- Mugshot of Johnson in August 2000
- Born: January 6, 1969 (age 57) Brooklyn, New York, U.S.
- Other names: "The Brooklyn Strangler" "The Williamsburg Strangler"
- Convictions: First degree murder Second degree murder (5 counts)
- Criminal penalty: Life imprisonment without parole

Details
- Victims: 5–6
- Span of crimes: August 26, 1999 – June 7, 2000
- Country: United States
- State: New York
- Date apprehended: August 5, 2000
- Imprisoned at: Wende Correctional Facility, Alden, New York

= Vincent Johnson =

American serial killer

Vincent Johnson (born January 6, 1969) is an American serial killer popularly known as The Brooklyn Strangler.

==Arrest==
Between the summers of 1999 and 2000, a series of murders of prostitutes in the Williamsburg and Bedford-Stuyvesant neighborhoods of Brooklyn led police to arrest a Brooklyn homeless man, one of roughly 30 known associates of sex workers in the area detained for questioning, on suspicion of the murders. However, DNA testing definitively excluded the man as the killer.

After he was cleared as a suspect, the man befriended the officers of the Brooklyn North Homicide Task Force who were working on the Brooklyn Strangler case. He told them of another homeless man in the area, with whom he frequently used crack cocaine, who seemed fixated on sadomasochistic sex. The man was subsequently able to identify this suspect, Vincent Johnson, 5 ft 3 in and 130 lb.

Johnson initially refused to provide a DNA sample to police, and denied knowing any of the women. However, one of the detectives had observed him spitting on the street, and Johnson's saliva was retrieved and given to the medical examiner for testing. Johnson's DNA matched that which was found on four of the victims.

Johnson later confessed to the murders of five women: Patricia Sullivan, Rhonda Tucker, Joanne Feliciano, Vivian Caraballo, and Laura Nusser, all of whom had arrest records for prostitution and drug offenses and were themselves addicts.

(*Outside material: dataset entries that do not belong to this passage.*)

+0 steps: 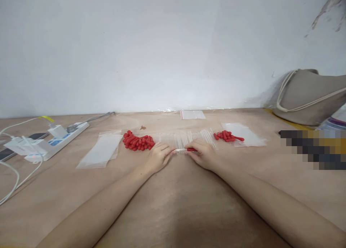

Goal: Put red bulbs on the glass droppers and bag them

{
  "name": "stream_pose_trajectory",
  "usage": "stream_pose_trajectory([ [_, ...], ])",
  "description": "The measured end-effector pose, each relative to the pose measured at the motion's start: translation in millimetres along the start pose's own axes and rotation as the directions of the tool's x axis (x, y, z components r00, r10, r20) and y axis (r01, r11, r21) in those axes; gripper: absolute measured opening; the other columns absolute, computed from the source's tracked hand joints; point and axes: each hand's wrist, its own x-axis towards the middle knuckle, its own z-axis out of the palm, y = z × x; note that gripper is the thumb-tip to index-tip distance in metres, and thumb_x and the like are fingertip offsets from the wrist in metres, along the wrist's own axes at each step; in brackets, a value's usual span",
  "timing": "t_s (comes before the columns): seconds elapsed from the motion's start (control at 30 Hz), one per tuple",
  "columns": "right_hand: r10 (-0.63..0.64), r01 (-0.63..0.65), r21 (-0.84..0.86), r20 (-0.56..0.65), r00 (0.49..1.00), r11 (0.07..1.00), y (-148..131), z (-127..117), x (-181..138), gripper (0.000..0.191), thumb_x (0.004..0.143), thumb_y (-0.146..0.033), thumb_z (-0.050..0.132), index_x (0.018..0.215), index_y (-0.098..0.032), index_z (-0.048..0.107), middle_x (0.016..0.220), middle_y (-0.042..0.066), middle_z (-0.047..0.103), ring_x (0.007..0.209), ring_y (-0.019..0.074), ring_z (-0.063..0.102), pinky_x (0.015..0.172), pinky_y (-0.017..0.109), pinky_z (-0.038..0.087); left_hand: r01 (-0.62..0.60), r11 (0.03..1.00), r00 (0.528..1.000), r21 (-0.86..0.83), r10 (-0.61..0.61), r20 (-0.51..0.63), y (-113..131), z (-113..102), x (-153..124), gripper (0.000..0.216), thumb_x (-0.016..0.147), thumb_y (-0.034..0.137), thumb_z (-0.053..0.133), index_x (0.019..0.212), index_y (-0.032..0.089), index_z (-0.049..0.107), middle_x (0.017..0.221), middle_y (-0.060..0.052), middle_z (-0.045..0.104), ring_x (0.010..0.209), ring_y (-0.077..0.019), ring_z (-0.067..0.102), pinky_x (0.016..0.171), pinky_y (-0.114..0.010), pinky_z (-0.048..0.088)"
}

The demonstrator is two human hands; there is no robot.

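Observation:
Low over the table, my left hand [160, 157] is closed in a pinch on one end of a thin clear tube [180, 150]. My right hand [204, 154] pinches a red rubber bulb [191, 149] at the tube's other end; whether the tube is inside the bulb cannot be made out. Just behind both hands, a row of similar clear tubes [186, 137] lies side by side. A large heap of red rubber bulbs [137, 141] sits left of the row, and a smaller red group [227, 135] lies to the right.
Clear plastic bags lie flat at left [94, 152] and right [245, 135]; a small zip bag [192, 115] is near the wall. A white power strip [67, 138] with chargers and cables stands at far left. A grey bag [308, 97] leans at back right.

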Motion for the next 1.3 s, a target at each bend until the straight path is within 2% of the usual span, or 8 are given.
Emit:
stream_pose_trajectory([
  [0.1,-0.059,0.061,-0.045,0.032,0.998,0.997,-2,1,1,0.011,0.081,-0.025,0.050,0.083,-0.019,0.059,0.074,0.004,0.061,0.073,0.0152,0.053,0.064,0.027,0.041,0.022,0.999,0.999,0.025,-0.023,0.035,3,-2,1,0.023,0.087,0.025,0.039,0.086,0.014,0.059,0.069,-0.004,0.058,0.066,-0.0147,0.050,0.063,-0.028,0.037],
  [0.3,-0.064,0.064,-0.041,0.010,0.998,0.997,4,3,1,0.015,0.078,-0.029,0.054,0.088,-0.019,0.060,0.074,0.004,0.064,0.071,0.0152,0.054,0.062,0.027,0.042,0.051,0.998,0.997,0.030,-0.052,0.053,4,-4,4,0.028,0.088,0.024,0.034,0.075,0.014,0.057,0.063,-0.003,0.055,0.061,-0.0139,0.047,0.061,-0.028,0.034],
  [0.43,-0.030,0.030,-0.047,0.005,1.000,0.998,4,-1,2,0.014,0.078,-0.030,0.054,0.085,-0.019,0.060,0.074,0.004,0.064,0.070,0.0154,0.054,0.061,0.027,0.042,0.041,0.999,0.998,-0.005,-0.041,0.047,4,-4,5,0.028,0.088,0.024,0.034,0.074,0.014,0.056,0.061,-0.003,0.054,0.059,-0.0137,0.047,0.060,-0.027,0.034],
  [0.57,-0.057,0.057,0.003,0.021,0.998,0.998,2,-1,2,0.013,0.080,-0.028,0.051,0.079,-0.020,0.061,0.069,0.003,0.062,0.066,0.0144,0.053,0.060,0.027,0.042,0.061,0.997,0.996,-0.050,-0.058,0.068,6,-1,3,0.025,0.088,0.022,0.035,0.077,0.015,0.056,0.064,-0.003,0.055,0.060,-0.0135,0.048,0.062,-0.027,0.035],
  [0.83,-0.061,0.061,0.037,-0.001,0.998,0.997,1,4,0,0.013,0.078,-0.028,0.053,0.074,-0.018,0.060,0.063,0.003,0.058,0.060,0.0124,0.052,0.057,0.025,0.040,0.096,0.990,0.995,-0.099,-0.093,0.030,15,1,1,0.023,0.087,0.021,0.037,0.076,0.015,0.056,0.061,-0.001,0.051,0.058,-0.0125,0.047,0.057,-0.024,0.037],
  [1.23,-0.083,0.082,0.025,0.017,0.996,0.996,-5,6,4,0.017,0.080,-0.031,0.051,0.074,-0.018,0.061,0.062,0.004,0.060,0.058,0.0129,0.053,0.055,0.025,0.042,0.089,0.991,0.995,-0.100,-0.084,0.055,17,0,3,0.025,0.087,0.020,0.036,0.073,0.015,0.056,0.059,-0.001,0.049,0.055,-0.0121,0.046,0.054,-0.023,0.037],
  [1.3,-0.049,0.048,0.039,0.016,0.999,0.998,-4,6,4,0.016,0.079,-0.031,0.053,0.075,-0.018,0.062,0.064,0.004,0.061,0.059,0.0131,0.054,0.056,0.026,0.043,0.088,0.990,0.995,-0.109,-0.082,0.060,16,2,3,0.024,0.087,0.021,0.037,0.075,0.015,0.057,0.059,-0.001,0.050,0.056,-0.0123,0.047,0.054,-0.023,0.037],
])
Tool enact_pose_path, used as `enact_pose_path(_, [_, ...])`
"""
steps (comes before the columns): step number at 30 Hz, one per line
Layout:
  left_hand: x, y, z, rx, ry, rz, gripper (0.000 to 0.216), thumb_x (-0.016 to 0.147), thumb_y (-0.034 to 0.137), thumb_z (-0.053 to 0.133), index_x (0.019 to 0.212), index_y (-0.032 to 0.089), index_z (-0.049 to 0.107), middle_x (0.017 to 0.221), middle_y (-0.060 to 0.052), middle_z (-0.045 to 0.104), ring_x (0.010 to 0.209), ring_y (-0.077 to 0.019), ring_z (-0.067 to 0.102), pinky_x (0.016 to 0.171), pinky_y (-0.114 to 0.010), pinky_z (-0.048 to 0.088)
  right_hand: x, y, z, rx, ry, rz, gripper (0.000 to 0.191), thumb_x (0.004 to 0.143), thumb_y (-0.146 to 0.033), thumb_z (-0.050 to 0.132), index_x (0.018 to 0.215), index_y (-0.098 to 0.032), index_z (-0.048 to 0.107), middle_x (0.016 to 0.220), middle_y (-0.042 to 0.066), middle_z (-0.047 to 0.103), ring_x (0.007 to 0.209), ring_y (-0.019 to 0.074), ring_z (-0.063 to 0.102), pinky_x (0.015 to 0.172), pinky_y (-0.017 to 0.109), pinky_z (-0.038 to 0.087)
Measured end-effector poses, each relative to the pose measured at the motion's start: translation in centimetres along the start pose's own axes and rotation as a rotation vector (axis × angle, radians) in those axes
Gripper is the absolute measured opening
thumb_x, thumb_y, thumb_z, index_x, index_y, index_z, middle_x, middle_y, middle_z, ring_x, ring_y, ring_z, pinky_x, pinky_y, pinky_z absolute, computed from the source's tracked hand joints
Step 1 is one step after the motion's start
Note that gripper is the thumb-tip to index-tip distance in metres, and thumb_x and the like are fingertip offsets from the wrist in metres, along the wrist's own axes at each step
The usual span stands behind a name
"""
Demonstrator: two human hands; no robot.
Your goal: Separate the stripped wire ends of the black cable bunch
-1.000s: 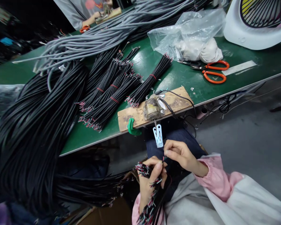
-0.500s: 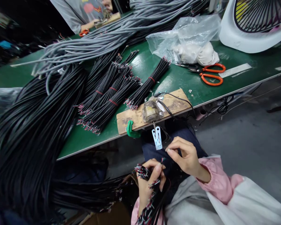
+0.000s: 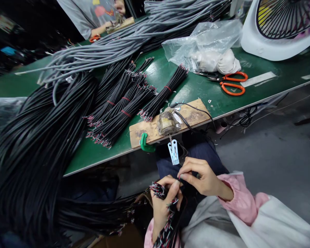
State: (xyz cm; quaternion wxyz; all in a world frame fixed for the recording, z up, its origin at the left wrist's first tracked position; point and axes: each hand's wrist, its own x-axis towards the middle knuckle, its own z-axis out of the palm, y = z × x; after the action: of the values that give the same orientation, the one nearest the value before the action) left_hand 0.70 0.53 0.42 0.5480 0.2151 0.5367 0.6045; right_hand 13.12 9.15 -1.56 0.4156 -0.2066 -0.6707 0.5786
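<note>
A: The right hand (image 3: 200,175) has been brought back to the left hand (image 3: 166,198), having been held apart beside the clothes peg (image 3: 173,151) a moment ago!

B: And the right grip?

A: Thumb and forefinger are pinched together on coloured wire ends (image 3: 179,178), mostly hidden by the fingertips; only a fleck of red is shown.

B: The left?

A: Clamped around thin, smooth black cables (image 3: 167,227), whose frayed red, white and green tips are bristled out past the palm. They are held in front of the body, below the edge of the green, glossy tabletop (image 3: 222,101).

B: The peg, then?

A: Pale blue, and pointed downward, from a round, crusted motor-like body (image 3: 167,124). That is mounted on a flat, scuffed wooden board (image 3: 196,112), with a curved green clamp (image 3: 146,143) fitted at its near edge.

B: Behind it?

A: Straight black bundles (image 3: 121,112) are bound with thin red bands, and thicker grey cables (image 3: 105,48) are heaped beyond. Crumpled, see-through plastic (image 3: 204,34) is spread near orange-handled scissors (image 3: 220,80).
</note>
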Motion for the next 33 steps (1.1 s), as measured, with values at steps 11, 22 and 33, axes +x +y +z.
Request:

He remained a suspect in the murder of Katrina Niles, although, as of 2006, he continues to deny involvement in her death. Police consider it likely he had sex with at least three of his victims.

Johnson reportedly claimed he was acting out of hatred for his mother. Three of the victims—Caraballo, Feliciano, and Sullivan—were killed on Thursdays, and Rhonda Tucker probably was as well, although her body was discovered on a Saturday. According to Johnson, this deliberate fixation came about due to his loathing of his mother's one day off from work, always a Thursday.

Johnson admitted few, if any, feelings of guilt. Of Patricia Sullivan, he said, "I didn't see strangling her as doing something wrong at the time," although after killing his first victim, Laura Nusser, he said he reported feeling "sorry" and wanting to apologize to her family.

Each of the victims was strangled, apparently with whatever ligature was at hand: two with their own shoelaces, one with a drawstring from a pair of sweatpants, two with electrical wire, and one with what was probably a discarded piece of cloth. Johnson bound their bodies with the ligatures but did not attempt to hide them. The women were left where they were killed, two on rooftops and one in a vacant lot in roughly the same vicinity in Williamsburg, two in apartments in Bedford-Stuyvesant, and one in a utility room under the Williamsburg Bridge, where Johnson was known to have slept occasionally on a cot.

Johnson is currently serving a life sentence without parole at Wende Correctional Facility in Alden, New York. He pleaded guilty to one count of first degree murder and five counts of second degree murder to avoid a possible death sentence.

==Other media==
The pursuit of the Brooklyn Strangler and Johnson's subsequent arrest for the crimes were the subject of several episodes of the Court TV documentary series Brooklyn North.